⑦リボンメニュー「編集」>「開始」ボタンをクリックして処理を開始します。


・Loudness Penalty(有料)

Loudness Penalty

①DAWのマスタートラック最後に入れます。
②再生しながら数値を0に合わせて調整していきます。(最後まで再生)
③書き出す際は、プレビューオフ、プラグインをバイパスで行う。


比較

バッチコンバーターを使用して一括変換するというやり方はほぼ同じです。

フリーのエディターにもこの機能がついていたりするのでまずはフリーエディターで試してみるのもよいと思います。

Sound Engineはスクリプトが使用できるので、フリーですが拡張性があります。Audacityも日々アップデートされ新しい機能が入ったりしていますのでフリーとしては活用できるエディターだと思います。

今回紹介していませんが、他にもWave Pad、Wavosaurといったフリーエディターでバッチ機能がついていて同じような事ができたりするエディターがあります。

MP3Gainはmp3に特化した音量調整ツールなので、オーディオエディターと異なりますが、扱いやすいので簡単に一括変換したいという人には向いているかも知れません。

Sound Forge、Wave Labは有料ですが多機能でありプロ仕様なので、これから本格的に音楽をやりたいという人には買って損はないエディターだと思います。

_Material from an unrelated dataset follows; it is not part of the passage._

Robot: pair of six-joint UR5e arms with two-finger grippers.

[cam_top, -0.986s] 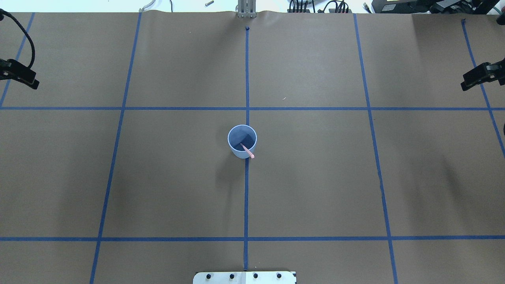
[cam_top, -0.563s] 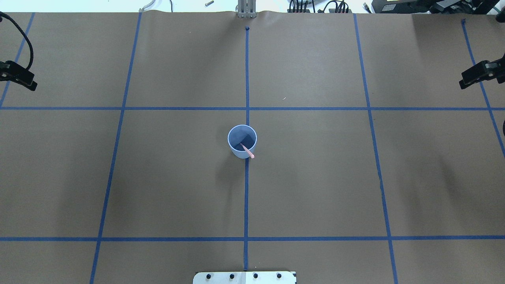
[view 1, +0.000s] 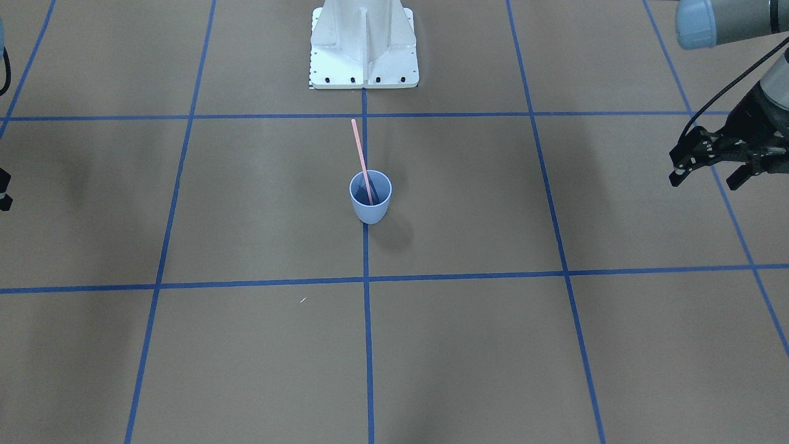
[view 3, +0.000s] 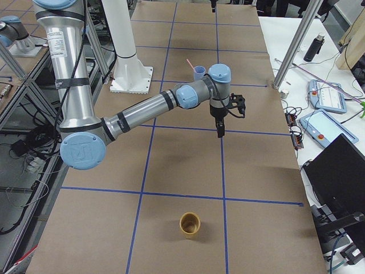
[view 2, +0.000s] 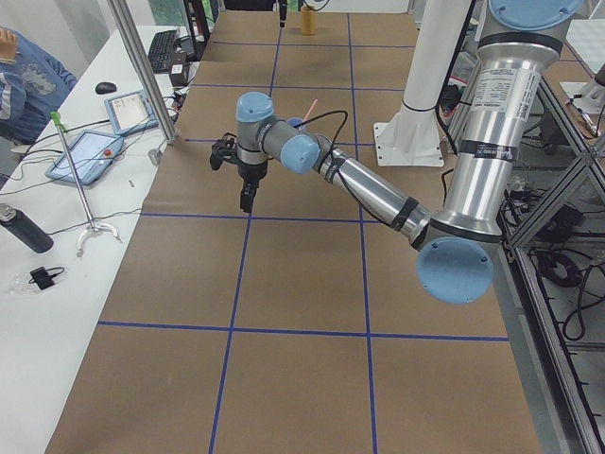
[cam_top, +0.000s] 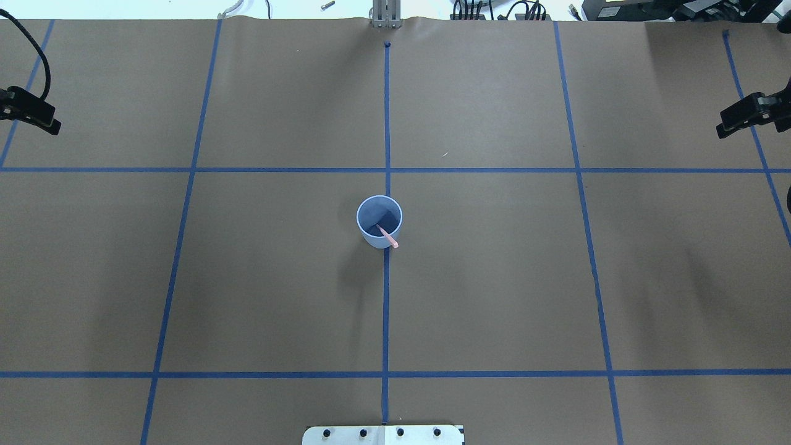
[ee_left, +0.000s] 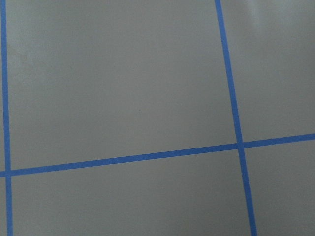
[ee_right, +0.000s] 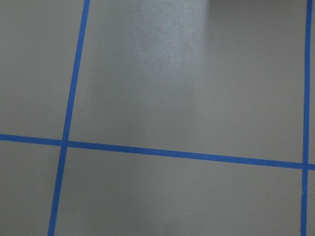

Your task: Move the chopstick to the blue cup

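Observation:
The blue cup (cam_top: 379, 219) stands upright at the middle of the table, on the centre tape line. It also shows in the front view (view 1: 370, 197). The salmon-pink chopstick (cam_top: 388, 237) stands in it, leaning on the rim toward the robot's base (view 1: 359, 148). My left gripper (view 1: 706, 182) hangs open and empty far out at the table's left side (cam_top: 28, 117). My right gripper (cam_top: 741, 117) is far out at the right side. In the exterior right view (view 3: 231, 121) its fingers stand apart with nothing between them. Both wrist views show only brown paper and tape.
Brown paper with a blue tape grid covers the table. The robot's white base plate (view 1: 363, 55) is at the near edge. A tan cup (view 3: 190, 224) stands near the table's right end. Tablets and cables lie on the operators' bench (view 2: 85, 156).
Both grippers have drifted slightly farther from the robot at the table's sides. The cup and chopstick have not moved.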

(ただバッチコンバーターは上位版でないと使えなかったりしますのでご購入前にご確認を。)

個人的にはWave Labは出来る事が多い分操作がやや複雑な気がします。SoundForgeはそれに比べ少し設定がシンプルな気がします。

あと、BUTE Loudness Normaliser Stereoという目標とするプラットホームに自動ノーマライズするというソフトもあったりします。ソフトは日々進化しているのでこれからも便利なものが沢山出てくる気がしますね。

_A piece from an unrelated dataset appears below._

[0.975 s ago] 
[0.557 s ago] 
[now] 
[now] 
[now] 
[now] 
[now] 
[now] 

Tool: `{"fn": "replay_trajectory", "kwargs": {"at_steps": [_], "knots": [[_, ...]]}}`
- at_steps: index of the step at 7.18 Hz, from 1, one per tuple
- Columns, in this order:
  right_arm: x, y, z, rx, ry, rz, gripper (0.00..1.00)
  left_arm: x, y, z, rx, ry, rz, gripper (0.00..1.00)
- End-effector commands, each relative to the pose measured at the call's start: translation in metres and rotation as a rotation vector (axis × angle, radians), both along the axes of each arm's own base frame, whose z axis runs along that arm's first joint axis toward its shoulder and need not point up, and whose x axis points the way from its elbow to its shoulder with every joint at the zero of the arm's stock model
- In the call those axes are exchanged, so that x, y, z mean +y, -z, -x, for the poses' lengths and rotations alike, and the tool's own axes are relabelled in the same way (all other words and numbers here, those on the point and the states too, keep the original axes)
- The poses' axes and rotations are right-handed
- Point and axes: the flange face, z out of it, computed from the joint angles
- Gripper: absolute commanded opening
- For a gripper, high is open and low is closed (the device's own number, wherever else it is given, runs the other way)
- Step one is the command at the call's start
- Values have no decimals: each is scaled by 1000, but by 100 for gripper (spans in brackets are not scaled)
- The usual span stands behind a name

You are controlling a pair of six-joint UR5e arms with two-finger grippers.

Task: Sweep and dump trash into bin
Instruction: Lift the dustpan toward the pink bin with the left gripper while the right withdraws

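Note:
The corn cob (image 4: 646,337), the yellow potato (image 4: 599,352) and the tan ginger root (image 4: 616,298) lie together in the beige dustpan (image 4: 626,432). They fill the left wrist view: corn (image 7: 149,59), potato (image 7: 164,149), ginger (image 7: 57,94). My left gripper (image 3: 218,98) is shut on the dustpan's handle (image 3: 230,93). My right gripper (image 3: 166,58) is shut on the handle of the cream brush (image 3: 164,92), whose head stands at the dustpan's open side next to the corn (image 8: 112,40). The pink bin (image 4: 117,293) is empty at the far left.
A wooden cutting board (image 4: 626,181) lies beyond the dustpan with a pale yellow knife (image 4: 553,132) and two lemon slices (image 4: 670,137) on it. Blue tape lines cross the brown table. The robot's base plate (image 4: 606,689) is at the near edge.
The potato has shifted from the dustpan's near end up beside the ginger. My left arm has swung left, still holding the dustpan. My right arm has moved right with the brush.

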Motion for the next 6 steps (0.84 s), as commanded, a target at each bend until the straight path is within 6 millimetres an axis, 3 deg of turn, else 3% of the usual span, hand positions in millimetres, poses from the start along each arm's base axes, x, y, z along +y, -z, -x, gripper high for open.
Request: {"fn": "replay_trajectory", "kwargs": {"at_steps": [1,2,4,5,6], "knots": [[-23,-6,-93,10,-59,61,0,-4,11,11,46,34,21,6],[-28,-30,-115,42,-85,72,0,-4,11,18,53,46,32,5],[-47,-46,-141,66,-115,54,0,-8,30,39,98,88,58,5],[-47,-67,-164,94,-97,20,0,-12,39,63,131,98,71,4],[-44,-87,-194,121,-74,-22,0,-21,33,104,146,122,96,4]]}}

Loudness Penaltyは、一括処理という観点からはずれますが、まず基準値を知るという意味では便利なプラグインですので各プラットホームの基準値を知るという目的で試してみてもよいかも知れません。

慣れればどれも同じ様に感じますが、ファイルをドラッグ&ドロップしたり、バッチファイルに登録したりと微妙に違う所があるので、一度操作して好みのものを見つける事をお勧めします。

まとめ

印象をよくする方法としてオーディオエディターソフトを紹介しましたが、自分にあったやり方を模索していくのがよいのかなと思います。

ノーマライズやリミッターで一括変換かけるのは時短になりますが、もう少し丁寧な感じにしたいという場合は、別プラグインを複数バッチファイルに登録して調整するといった事も可能なのでいろいろとやり方をアレンジしてみるのもよいです。

あと普段使っていない機能を見返したりすると、発見があったりするかも知れません。スクリプトを書くといろいろとできたりします。

ただやっぱり一括処理というのはそれなりのものなので、ひとつひとつ丁寧に作っていく事が出来ればそれがよいかなという気がします。

という事でデータ作成後にはデータ確認しておくと間違いがないです。

サンプルというのは、ちょっとした事で印象が変わってくるものなので、相手の事を考えて聴きやすいサンプルを用意していくようにすると良いのではと思います。

今迄耳だけを頼りに調整していたという方は、数値も確認するようにしていくと良い結果に繋がっていくかも知れません。